• Data below:
####################
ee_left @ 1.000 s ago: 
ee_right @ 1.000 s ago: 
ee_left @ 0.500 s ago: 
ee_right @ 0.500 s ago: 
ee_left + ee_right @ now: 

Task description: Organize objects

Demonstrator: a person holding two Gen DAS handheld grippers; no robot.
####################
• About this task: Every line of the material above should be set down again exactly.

• Exercise solution:
ee_left @ 1.000 s ago: 
ee_right @ 1.000 s ago: 
ee_left @ 0.500 s ago: 
ee_right @ 0.500 s ago: 
ee_left + ee_right @ now: 

Task description: Organize objects

Demonstrator: a person holding two Gen DAS handheld grippers; no robot.

The exercise is done, and nothing more is needed.